Former political party in Šumadija, Serbia

The League for Šumadija (Лига за Шумадију; abbr. ЛЗШ or LZŠ), also known as the Šumadija Coalition, was a regionalist political party in the Šumadija region of Serbia in the late 1990s and 2000s. The party was one of the constituent members of the Democratic Opposition of Serbia (Demokratska opozicija Srbije, DOS) from 2000 to 2003. Its leader, Branislav Kovačević, was a member of the National Assembly of Serbia from 2001 to 2004 and served on the DOS presidency.

==History==
===Early years (1997–2000)===
Kovačević founded the LZŠ in 1997 and appeared in the lead position on its electoral list for Kragujevac in the 1997 Serbian parliamentary election. The list received few votes and won no seats.

In 1998, Kovačević brought the LZŠ into a broader opposition group called the Alliance of Democratic Parties, which also included the League of Social Democrats of Vojvodina (Liga socijaldemokrata Vojvodine, LSV), the Reformist Democratic Party of Vojvodina (Reformska demokratska stranka Vojvodine, RDSV), the Alliance of Vojvodina Hungarians (Vajdasági Magyar Szövetség, VMSZ), the Social Democratic Union (Socijaldemokratska unija, SDU), and Rasim Ljajić's Sandžak Coalition.
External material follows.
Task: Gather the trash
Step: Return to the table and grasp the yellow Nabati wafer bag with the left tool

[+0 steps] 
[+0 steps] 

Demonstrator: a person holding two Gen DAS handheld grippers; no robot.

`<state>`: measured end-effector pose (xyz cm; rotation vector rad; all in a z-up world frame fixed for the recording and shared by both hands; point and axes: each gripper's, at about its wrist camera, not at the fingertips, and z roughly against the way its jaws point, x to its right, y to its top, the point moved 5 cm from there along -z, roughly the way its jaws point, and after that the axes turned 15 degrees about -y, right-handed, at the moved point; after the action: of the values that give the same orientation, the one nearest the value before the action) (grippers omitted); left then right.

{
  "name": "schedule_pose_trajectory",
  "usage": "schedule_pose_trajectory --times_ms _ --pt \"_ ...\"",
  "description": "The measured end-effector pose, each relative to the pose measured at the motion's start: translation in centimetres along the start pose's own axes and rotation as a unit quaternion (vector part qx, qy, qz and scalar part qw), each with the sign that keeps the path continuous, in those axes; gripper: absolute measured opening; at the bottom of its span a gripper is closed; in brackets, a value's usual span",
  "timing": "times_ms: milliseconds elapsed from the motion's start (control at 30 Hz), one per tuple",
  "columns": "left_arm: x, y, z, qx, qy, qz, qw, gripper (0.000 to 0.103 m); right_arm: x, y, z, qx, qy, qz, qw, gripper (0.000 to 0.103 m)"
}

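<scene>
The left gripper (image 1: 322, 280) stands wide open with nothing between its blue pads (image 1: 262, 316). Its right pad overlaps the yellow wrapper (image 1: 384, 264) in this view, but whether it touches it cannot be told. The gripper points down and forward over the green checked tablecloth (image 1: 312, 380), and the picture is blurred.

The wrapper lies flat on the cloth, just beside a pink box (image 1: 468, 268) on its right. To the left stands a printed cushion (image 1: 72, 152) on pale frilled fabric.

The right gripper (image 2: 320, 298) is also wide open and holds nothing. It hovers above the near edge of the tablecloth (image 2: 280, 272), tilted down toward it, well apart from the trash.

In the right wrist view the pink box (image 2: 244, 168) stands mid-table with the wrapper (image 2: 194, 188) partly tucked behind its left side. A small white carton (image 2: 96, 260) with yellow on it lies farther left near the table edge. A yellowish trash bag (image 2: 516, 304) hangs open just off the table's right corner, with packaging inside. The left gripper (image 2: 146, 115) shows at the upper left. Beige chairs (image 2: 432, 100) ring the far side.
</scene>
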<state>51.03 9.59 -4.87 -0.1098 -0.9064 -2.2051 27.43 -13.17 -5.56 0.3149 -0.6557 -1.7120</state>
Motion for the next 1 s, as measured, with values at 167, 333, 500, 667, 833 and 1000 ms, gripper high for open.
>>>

This group was involved in a series of protests against Slobodan Milošević's administration, both on its own and with the larger Alliance for Change coalition. Following the end of the Kosovo War in June 1999, it launched a petition drive urging Milošević's "unconditional resignation."

===Democratic Opposition of Serbia (2000–03)===
The LZŠ was one of eighteen parties to participate in the Democratic Opposition of Serbia in 2000. Serbia's electoral laws were reformed for that year's Serbian parliamentary election, such that the entire country was counted as a single electoral division. Kovačević was given the eighteenth position on the DOS's list and received a parliamentary mandate after the alliance won a landslide victory with 176 out of 250 seats.

Within the divided and fragmented DOS, the LZŠ was closely aligned with the LSV and other regionalist parties and was frequently critical of the Democratic Party of Serbia (Demokratska stranka Srbije, DSS), which Kovačević called to be expelled from the coalition in May 2002.

In October 2001, Kovačević organized a declaration on the future of the Šumadija region that was endorsed by the LZŠ and other parties, including G17 Plus and Social Democracy. He later proposed dividing Serbia into provinces. He rejected claims from New Serbia (Nova Srbija, NS) leader Velimir Ilić that he was promoting separatism.

===Later years (2003–07)===
With the breakup of the DOS in late 2003, the LZŠ joined a new coalition with many of the same groups that had previously been in the Alliance of Democratic Parties. Kovačević was given the lead position on the coalition's Together for Tolerance (Zajedno za toleranciju, ZZT) list in the 2003 Serbian parliamentary election. The list narrowly missed the electoral threshold to win representation in the assembly.

Kovačević ran for mayor of Kragujevic in the 2004 Serbian local elections and was defeated, finishing last in a field of eleven candidates. The LZŠ electoral list also missed the threshold in the concurrent city assembly election.

The LSV and the LZŠ participated in the 2007 parliamentary election in an alliance with the Liberal Democratic Party (Liberalno demokratska partija, LDP), and Kovačević was awarded the 101st position on the latter party's list. The list won fifteen seats, and he was not given a new mandate. The LZŠ appears to have dissolved shortly thereafter.